Katherine Hagopian Berry

Sestina for Choice

Regarding Alabama HB 314, A Bill yet to be titled (though we will use words like life, child) An Act, Relating to Abortion: Dear Mr. Collins, Representatives, I see I am the lucky woman not included in your list of crimes. Ectopic pregnancy, procedure necessity, not a crime some heartbeats, then, can be ignored. Ironic. But logic is not something women are supposed to know much about, we are children really, hardly representative bodies, our thoughts aborted by feelings, wandering wombs, this abortion debate over our pretty little heads. Crime is another story, mugshot sexy, represented on the TV, always happy to be apple eaters, savor sin like candy, a child born, as all women’s decisions, from the hormone’s fervid heat.

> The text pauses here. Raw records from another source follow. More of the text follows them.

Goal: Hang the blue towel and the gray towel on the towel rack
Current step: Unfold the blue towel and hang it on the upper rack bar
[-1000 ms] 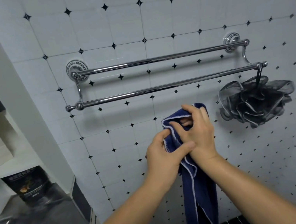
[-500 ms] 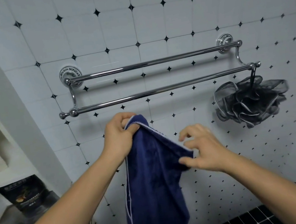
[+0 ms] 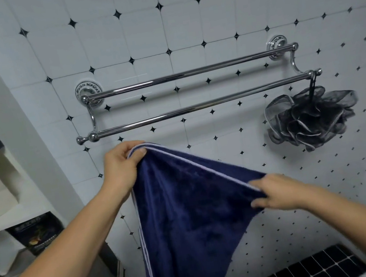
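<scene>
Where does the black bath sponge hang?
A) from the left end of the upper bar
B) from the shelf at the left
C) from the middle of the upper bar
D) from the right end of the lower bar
D: the black bath sponge hangs by its cord from the right end of the lower bar of the towel rack.
</scene>
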Available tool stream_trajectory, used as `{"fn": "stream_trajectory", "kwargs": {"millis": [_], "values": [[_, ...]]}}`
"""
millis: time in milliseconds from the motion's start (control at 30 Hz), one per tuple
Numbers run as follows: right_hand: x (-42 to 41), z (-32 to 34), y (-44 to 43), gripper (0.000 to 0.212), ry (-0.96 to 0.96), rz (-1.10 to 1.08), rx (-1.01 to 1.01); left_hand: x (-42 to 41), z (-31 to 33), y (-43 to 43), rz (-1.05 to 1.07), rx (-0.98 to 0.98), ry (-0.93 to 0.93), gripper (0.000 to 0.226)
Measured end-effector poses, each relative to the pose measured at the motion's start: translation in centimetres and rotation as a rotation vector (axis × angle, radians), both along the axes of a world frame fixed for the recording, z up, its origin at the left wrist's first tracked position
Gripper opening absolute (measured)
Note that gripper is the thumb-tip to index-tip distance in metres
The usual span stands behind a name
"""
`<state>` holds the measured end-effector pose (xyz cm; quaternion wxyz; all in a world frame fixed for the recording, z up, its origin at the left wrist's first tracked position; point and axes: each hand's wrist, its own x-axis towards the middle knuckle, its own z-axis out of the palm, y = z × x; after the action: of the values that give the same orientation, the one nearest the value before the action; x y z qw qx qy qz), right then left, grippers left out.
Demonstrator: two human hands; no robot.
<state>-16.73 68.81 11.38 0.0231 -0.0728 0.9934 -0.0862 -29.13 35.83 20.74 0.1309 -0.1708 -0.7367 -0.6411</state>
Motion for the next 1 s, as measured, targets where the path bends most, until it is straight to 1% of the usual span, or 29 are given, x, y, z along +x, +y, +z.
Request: {"fn": "stream_trajectory", "kwargs": {"millis": [67, 133, 200, 267, 300, 400, 467, 533, 567, 633, 700, 767, 867, 967, 1000], "values": [[0.2, 2.2, 2.0, 0.025, 0.085, -0.071, -0.104, -0.5, -0.6, -1.4, 0.052, -0.054, 0.019, 0.026], [0.3, 3.8, 3.0, 0.022, 0.164, -0.086, -0.199, -0.6, -1.1, -2.1, 0.069, -0.11, 0.042, 0.028], [0.1, 4.9, 3.7, 0.018, 0.282, -0.09, -0.142, -0.4, -1.4, -2.6, 0.049, -0.213, 0.128, 0.032], [-0.1, 6.0, 4.3, 0.023, 0.388, -0.156, -0.059, -0.1, -1.7, -3.1, 0.009, -0.37, 0.256, 0.035], [-0.1, 6.5, 4.6, 0.025, 0.411, -0.194, -0.043, 0.0, -1.8, -3.4, -0.021, -0.428, 0.294, 0.032], [-0.1, 7.7, 4.9, 0.021, 0.459, -0.247, -0.03, 0.2, -2.2, -3.8, -0.084, -0.591, 0.421, 0.026], [-0.2, 8.4, 4.5, 0.031, 0.491, -0.287, -0.014, 0.5, -2.3, -3.7, -0.107, -0.636, 0.467, 0.025], [-0.3, 8.9, 4.2, 0.051, 0.455, -0.344, 0.082, 0.9, -2.5, -3.5, -0.128, -0.629, 0.456, 0.021], [-0.4, 9.1, 4.0, 0.053, 0.426, -0.367, 0.141, 1.0, -2.7, -3.4, -0.133, -0.615, 0.436, 0.02], [-0.5, 9.6, 3.6, 0.038, 0.383, -0.39, 0.267, 1.1, -2.9, -3.1, -0.128, -0.585, 0.38, 0.02], [-0.4, 10.1, 3.0, 0.032, 0.338, -0.402, 0.34, 1.1, -3.1, -2.8, -0.113, -0.567, 0.324, 0.021], [-0.3, 10.4, 2.4, 0.032, 0.322, -0.421, 0.349, 0.8, -3.2, -2.5, -0.09, -0.56, 0.29, 0.021], [-0.2, 10.7, 2.2, 0.033, 0.315, -0.411, 0.306, 0.3, -2.9, -2.8, -0.067, -0.588, 0.277, 0.022], [0.3, 10.8, 2.1, 0.042, 0.213, -0.298, 0.271, -0.4, -2.6, -3.8, -0.045, -0.742, 0.35, 0.014], [0.4, 10.6, 2.2, 0.041, 0.149, -0.244, 0.251, -0.6, -2.6, -4.2, -0.021, -0.811, 0.37, 0.019]]}}
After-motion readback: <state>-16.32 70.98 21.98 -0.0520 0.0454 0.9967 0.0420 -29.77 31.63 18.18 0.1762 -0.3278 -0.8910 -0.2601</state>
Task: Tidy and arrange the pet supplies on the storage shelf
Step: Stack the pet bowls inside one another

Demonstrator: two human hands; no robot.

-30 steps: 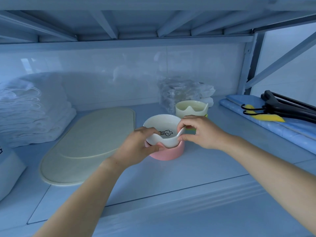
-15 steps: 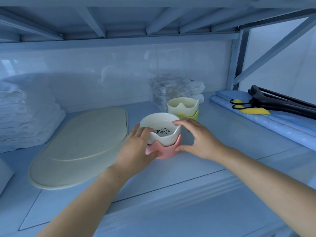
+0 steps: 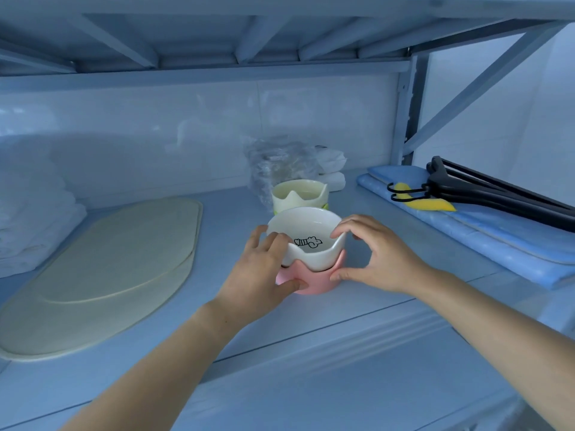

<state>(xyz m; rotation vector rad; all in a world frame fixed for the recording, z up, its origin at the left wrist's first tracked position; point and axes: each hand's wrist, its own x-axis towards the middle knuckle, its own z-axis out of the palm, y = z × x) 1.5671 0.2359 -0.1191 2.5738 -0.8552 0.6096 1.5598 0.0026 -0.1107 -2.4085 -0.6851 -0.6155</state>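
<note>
**white bowl seated on its pink stand, mid-shelf, held from both sides**

from left to right: folded towels (image 3: 34,219) are stacked at the left end of the shelf (image 3: 311,340). beside them lies an oval mat (image 3: 102,275), its long axis running from the front left toward the back wall. the left hand (image 3: 261,275) grasps the white bowl (image 3: 311,244), fingers curled over the left rim and thumb pressed on the pink stand (image 3: 314,281) beneath. the right hand (image 3: 379,256) pinches the same pair from the other side, fingertips on the right rim and thumb on the stand. this two-sided hold probably serves to centre the bowl in its stand and square the set on the board.

the set stands near the middle of the shelf, well back from the front edge and just in front of a cream bowl (image 3: 298,194) on a green base. the white bowl is upright, its mouth facing up, and its scalloped dip points toward the front edge. being round, it has no marked long axis; the printed fishbone inside runs left to right. blue pads (image 3: 497,244) carrying black hangers (image 3: 497,191) lie at the right end.
</note>
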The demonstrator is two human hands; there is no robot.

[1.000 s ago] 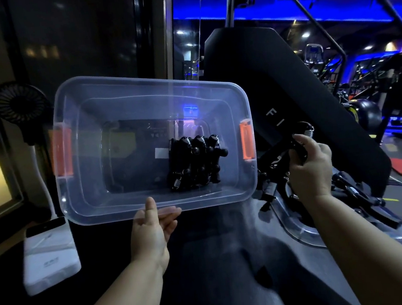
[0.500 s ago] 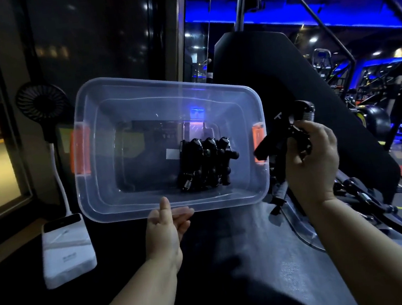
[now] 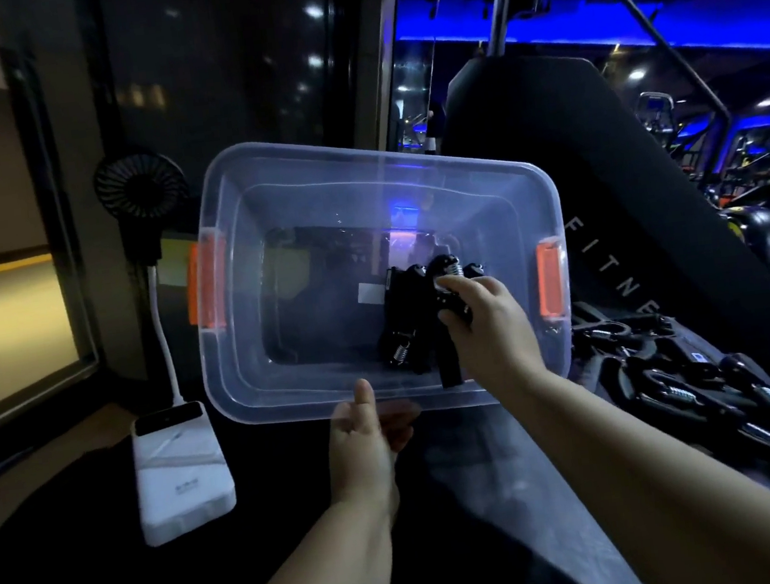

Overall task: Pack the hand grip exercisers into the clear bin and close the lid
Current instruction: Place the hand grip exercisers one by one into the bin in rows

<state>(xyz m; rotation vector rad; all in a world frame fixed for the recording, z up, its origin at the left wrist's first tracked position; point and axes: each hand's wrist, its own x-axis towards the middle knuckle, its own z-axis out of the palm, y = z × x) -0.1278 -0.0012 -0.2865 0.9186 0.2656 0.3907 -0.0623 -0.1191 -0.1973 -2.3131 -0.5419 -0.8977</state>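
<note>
The clear bin [image 3: 267,199] with orange latches is tilted up toward me, its opening facing the camera. My left hand [image 3: 366,438] grips its near rim, thumb on top. Inside the bin lie a few black hand grip exercisers [image 3: 404,332] with steel springs. My right hand [image 3: 487,323] reaches over the near rim into the bin and is closed on another black exerciser [image 3: 444,285], held against those lying there. More exercisers [image 3: 701,390] lie in a pile on the dark surface to the right.
A white power bank [image 3: 180,469] sits at the left with a small black fan [image 3: 140,185] on a white stalk behind it. A black padded gym machine [image 3: 599,171] rises behind the bin. A clear lid [image 3: 565,501] lies under the loose exercisers, to the right.
My right hand has carried an exerciser from the right of the bin over the rim and into it. The bin has stayed in my left hand; the view shifted left.
</note>
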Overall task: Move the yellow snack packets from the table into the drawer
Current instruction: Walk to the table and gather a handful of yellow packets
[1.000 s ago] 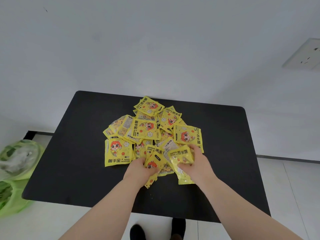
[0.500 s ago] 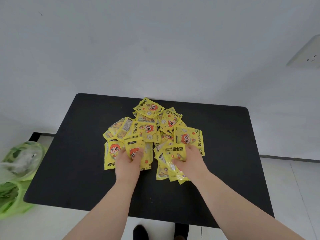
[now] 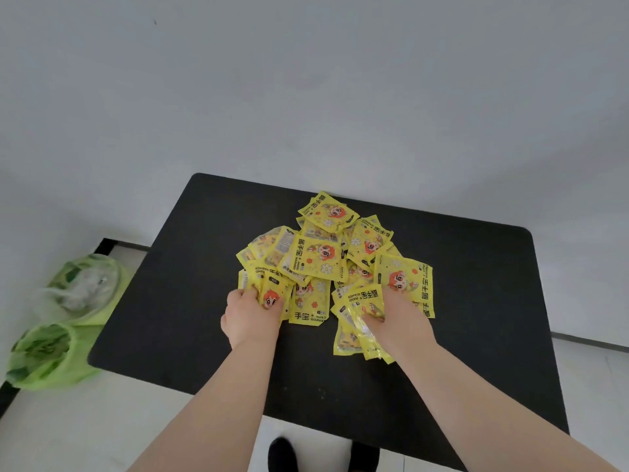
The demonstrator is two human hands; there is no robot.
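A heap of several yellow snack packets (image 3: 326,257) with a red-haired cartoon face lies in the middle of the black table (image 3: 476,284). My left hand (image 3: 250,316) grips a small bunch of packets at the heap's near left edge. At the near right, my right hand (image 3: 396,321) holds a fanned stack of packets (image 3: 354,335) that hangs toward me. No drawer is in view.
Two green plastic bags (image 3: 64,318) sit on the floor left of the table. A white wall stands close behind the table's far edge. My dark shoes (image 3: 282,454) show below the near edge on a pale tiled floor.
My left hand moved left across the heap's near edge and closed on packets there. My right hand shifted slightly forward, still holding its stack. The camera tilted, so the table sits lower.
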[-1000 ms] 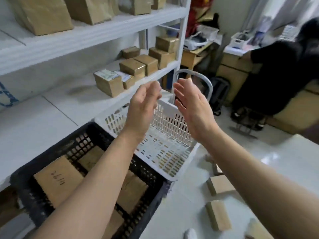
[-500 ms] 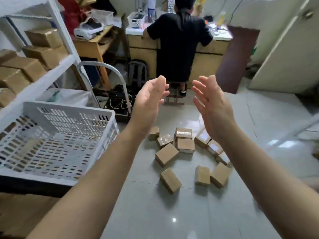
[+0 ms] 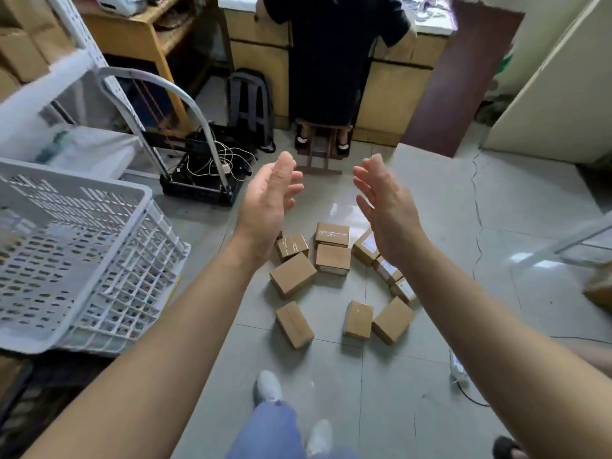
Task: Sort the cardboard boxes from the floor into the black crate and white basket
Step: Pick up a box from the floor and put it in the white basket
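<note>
So, boxes [image 3: 332,260] sit loose on the floor [image 3: 447,210] at frame centre, approx ten, some touching in a cluster, three apart along the lower edge of the group. A few have tape or labels on top. Both hands hover above them, palms facing each other w/ a gap between. Left hand [image 3: 268,203] is spread open, fingers relaxed, nothing in it. Right hand [image 3: 385,207] likewise open & empty. White basket [image 3: 79,260] fills mid-left of frame, tilted, resting on smth dark at lower left, too blurred to tell if it's the crate. Shoes [image 3: 268,387] show at bottom centre. Upper centre: a person in black [image 3: 331,54] seated at a desk [image 3: 390,84]. Shelf [image 3: 43,77] w/ more boxes upper left.
</note>
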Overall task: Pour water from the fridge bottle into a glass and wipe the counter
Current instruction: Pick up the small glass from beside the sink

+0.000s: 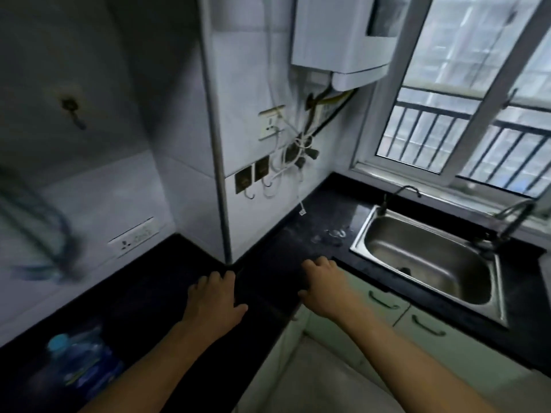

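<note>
A clear plastic water bottle point(79, 365) with a blue cap and blue label stands blurred on the black counter point(277, 251) at the lower left. A transparent glass point(335, 236) sits on the counter just left of the sink, faint against the dark top. My left hand point(213, 299) lies flat on the counter near the inner corner, fingers spread, holding nothing. My right hand point(322, 289) rests at the counter's front edge with fingers curled under; I see nothing in it. Both hands are well apart from bottle and glass.
A steel sink point(429, 257) with a tap point(405, 192) is set in the counter at the right, below a barred window. A vertical pipe point(219, 174), wall sockets, dangling cables and a white water heater point(337, 40) hang on the tiled wall. Pale green cabinet doors point(423, 326) lie under the counter.
</note>
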`<act>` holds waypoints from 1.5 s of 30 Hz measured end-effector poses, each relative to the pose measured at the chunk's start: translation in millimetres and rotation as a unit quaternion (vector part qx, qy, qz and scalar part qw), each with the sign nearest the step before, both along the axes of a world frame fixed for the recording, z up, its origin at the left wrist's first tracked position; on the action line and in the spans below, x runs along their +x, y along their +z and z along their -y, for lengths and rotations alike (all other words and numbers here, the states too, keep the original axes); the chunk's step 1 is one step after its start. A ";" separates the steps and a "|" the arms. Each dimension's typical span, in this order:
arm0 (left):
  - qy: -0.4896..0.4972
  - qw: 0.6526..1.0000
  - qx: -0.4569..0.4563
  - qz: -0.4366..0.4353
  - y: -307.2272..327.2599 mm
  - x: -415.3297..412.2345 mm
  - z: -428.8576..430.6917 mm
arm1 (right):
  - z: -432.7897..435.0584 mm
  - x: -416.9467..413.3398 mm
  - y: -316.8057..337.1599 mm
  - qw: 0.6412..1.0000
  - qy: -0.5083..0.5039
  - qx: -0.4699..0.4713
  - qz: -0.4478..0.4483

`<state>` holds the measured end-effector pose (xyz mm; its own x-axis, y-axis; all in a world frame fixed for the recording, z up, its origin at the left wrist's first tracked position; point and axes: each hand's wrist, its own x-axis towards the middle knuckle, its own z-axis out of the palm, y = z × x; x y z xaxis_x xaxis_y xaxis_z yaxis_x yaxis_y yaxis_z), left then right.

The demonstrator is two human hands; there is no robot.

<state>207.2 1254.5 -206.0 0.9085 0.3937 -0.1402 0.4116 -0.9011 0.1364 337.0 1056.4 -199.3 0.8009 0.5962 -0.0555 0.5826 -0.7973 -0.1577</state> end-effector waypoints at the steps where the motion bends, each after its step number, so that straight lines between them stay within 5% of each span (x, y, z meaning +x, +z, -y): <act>1: -0.007 1.000 -0.001 0.000 -0.6 13.8 9.8 | 13.4 11.3 -1.7 1.000 -0.009 0.004 0.002; 18: 0.020 0.998 -0.051 0.029 -24.8 236.4 139.5 | 142.1 239.9 -26.4 0.997 -0.027 0.048 -0.044; 36: 0.004 0.989 -0.134 -0.056 -127.7 404.1 101.8 | 91.6 382.1 -120.1 0.978 -0.140 0.084 -0.127; 45: 0.104 0.953 -0.279 -0.058 -169.8 449.8 111.3 | 61.5 439.1 -179.5 0.961 -0.179 0.090 -0.192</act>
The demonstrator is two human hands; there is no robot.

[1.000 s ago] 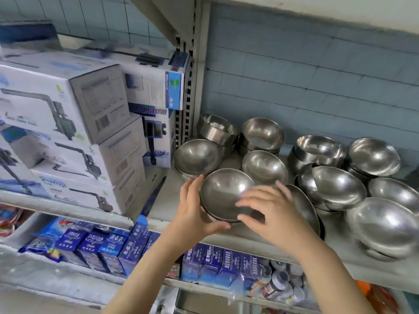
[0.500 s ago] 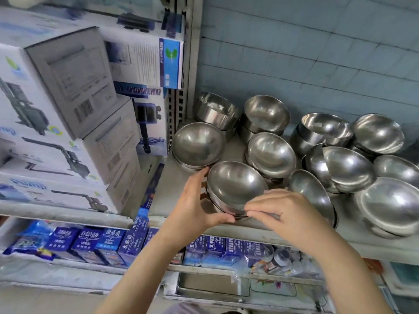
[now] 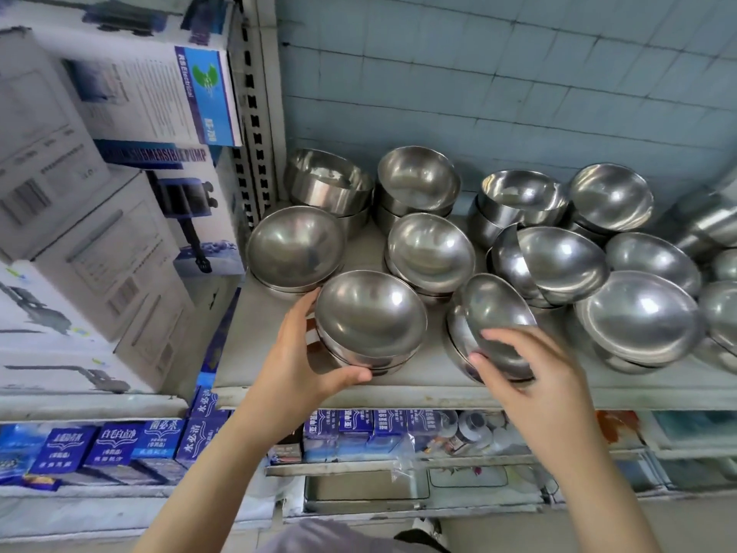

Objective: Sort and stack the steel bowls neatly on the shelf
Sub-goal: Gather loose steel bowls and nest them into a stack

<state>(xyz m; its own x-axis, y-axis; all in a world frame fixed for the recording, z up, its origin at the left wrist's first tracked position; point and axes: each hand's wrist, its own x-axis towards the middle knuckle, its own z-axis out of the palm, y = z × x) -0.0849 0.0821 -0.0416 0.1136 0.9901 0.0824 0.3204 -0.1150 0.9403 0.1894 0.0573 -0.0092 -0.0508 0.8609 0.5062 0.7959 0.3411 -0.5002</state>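
Observation:
Several steel bowls stand in short stacks on a grey shelf (image 3: 399, 389). Near the front edge sits a small stack of bowls (image 3: 369, 317); my left hand (image 3: 303, 353) cups its left side, thumb under the front rim. To its right a tilted bowl stack (image 3: 490, 313) leans on its side, and my right hand (image 3: 530, 369) grips its lower rim with fingers curled over it. Behind are more stacks: a wide one at left (image 3: 295, 247), a middle one (image 3: 430, 253) and a leaning pair (image 3: 558, 265).
White pump boxes (image 3: 99, 217) fill the shelf to the left, past a perforated upright post (image 3: 255, 125). More bowls (image 3: 638, 317) crowd the right. A blue tiled wall (image 3: 498, 81) is behind. Blue packets (image 3: 119, 445) and small bottles lie on the lower shelf.
My right hand left the front stack and moved right onto the tilted bowls. My left hand stays on the front stack. The camera has tilted down and closer.

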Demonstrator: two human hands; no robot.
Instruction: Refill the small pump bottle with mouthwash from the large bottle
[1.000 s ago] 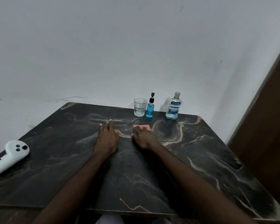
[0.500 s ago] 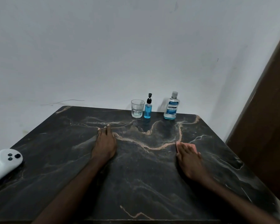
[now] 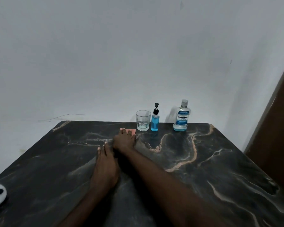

So woman trouble, short walk to the abortion clinic, dead child on the waving sign, a crime we gleefully commit. Be careful, Representatives, of what you have chosen to believe. It represents a narrow vocabulary, what constitutes pain. Women talk, you know, but only to each other, about what it means to be empty. Mention abortion and no one I know has ever smiled. Crime is tricky. Do you steal bread to live? Save the unborn child only? Did you ever meet a child hungry, sleeves too short, represented by test scores, free and reduced lunch, agony? Where’s the crime? Mercy has its own dark gloss, what we allow women to say when they carve out their hearts, abort one hope in exchange for another, yet to be, but we are, determined. Representatives, reconsider criminalizing abortion. (Be witness, I have not talked about the dark star, child hole, scar, chasm, hell, choice I, woman, made, to carry myself away)

Poets Resist is published by Glass Poetry Press.
All contents © the author.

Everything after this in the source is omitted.